C# code(Average of 5 execution) = 1465ms.

So clearly we can understand that the C++ outplays C# in the case of performance. Even in executing a basic algorithm without many of the OOP like overloading, runtime polymorphism the program is taking this much of performance loss.
But c# have many other advantages like maintainability, understandability etc. But all these comes at the cost of performance.

SIMD - Intel SSE( Streaming SIMD Extension )

Intel SSE - Streaming SIMD Extension

What is SSE?

SSE is a an instruction set which has 4 series. SSE, SSE2, SSE3, SSE4. These instructions work on 128bit registers called XMM register. So the application can even grow 4 times faster. The instruction set can be downloaded from intel website directly. There are two different concepts in SSE which lets you read and write a block of data in memory.

Prefetching: The prefetching helps you to cache the data from memory before the use of it comes. You can cache the data to different caches as you select.
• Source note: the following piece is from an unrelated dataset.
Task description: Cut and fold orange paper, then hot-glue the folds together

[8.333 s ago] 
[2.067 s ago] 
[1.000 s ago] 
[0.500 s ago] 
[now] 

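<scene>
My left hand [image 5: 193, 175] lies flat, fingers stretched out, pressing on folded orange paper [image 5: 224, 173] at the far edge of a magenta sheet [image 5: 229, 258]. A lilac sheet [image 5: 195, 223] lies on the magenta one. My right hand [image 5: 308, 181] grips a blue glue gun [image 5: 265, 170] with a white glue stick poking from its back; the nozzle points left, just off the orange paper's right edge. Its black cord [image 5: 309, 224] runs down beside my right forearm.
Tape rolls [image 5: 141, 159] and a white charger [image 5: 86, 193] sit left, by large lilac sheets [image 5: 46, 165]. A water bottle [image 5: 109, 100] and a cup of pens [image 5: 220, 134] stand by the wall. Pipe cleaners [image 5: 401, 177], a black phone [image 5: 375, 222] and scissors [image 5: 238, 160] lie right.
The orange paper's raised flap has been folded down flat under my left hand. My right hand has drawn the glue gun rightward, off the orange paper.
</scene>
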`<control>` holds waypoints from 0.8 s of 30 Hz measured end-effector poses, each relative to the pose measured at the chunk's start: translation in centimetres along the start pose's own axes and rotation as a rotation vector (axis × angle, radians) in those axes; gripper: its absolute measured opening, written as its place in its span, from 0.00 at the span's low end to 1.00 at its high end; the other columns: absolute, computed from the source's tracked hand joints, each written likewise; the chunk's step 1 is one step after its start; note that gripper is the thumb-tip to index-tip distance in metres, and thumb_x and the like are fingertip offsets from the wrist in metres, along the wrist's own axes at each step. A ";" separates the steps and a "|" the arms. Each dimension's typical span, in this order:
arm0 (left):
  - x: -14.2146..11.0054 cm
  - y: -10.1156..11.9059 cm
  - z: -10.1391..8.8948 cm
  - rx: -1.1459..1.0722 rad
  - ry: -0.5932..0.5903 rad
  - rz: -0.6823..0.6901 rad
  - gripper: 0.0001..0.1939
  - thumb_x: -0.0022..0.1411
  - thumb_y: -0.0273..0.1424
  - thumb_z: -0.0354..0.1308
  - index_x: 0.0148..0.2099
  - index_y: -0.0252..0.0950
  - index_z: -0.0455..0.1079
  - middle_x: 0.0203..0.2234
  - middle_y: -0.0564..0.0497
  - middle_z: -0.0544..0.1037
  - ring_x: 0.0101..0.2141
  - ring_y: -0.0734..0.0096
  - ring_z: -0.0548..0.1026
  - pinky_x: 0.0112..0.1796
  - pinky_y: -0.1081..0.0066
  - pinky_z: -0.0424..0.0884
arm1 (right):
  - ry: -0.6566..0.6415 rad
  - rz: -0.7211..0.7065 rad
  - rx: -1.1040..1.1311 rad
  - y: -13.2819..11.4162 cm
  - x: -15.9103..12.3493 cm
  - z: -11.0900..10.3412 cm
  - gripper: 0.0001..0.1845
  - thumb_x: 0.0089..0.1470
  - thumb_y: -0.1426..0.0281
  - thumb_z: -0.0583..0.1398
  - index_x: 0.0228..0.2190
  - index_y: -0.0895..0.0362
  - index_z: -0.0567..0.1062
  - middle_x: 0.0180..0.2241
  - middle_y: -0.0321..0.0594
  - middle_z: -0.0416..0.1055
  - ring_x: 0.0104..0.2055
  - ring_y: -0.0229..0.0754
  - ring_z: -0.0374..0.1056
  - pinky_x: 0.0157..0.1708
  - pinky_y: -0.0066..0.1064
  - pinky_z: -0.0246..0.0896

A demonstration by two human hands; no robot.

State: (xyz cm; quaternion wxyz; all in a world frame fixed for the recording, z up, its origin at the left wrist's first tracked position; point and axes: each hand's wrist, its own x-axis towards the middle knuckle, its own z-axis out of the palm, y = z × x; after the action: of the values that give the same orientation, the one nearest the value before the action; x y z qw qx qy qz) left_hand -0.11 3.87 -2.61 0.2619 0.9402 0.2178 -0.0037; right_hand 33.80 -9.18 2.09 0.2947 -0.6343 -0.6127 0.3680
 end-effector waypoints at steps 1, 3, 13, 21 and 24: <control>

Non-temporal storing - The non temporal storing helps you to write data to memory bypassing the cache. This can help you to avoid cache polution.

Example:

An example is given below which does memory copy of data. The ordinary memcpy function will copy data as 4byte blocks in the best case. But using SSE instruction we can copy 16bytes of data together. And normal memory copy polutes the cache whereas the SSE instruction can bypass the cache. The following code is just a stub.

Normal memory copy:

mov ecx, count
shr ecx, 1 // copying 2bytes at a time
mov esi, source
mov edi, destination
rep movsd // moves the data from source to destination. the ecx will be used as number of bytes

SSE memory copy:

mov ecx, count
shr ecx, 4 // copying 16bytes at a time
mov esi, source
prefetchnta [esi] // prefetching the data from cache
mov edi, destination
cmp ecx, 0
jz END

NEXT:
movdqa xmm0, [esi] // reading the data from memory expecting memory is 16 byte aligned
movntdq [edi], xmm0 // writing data directly to memory bypassing cache expecting destination memory is 16 byte aligned
cmp ecx, 0
jnz NEXT


I have written a small code block which copies memory using SSE and without SSE. The code with SSE will work very much faster than the one witout SSE.

So if the program can be data parallelized SSE instructions can improve the performance of a program quite heavily.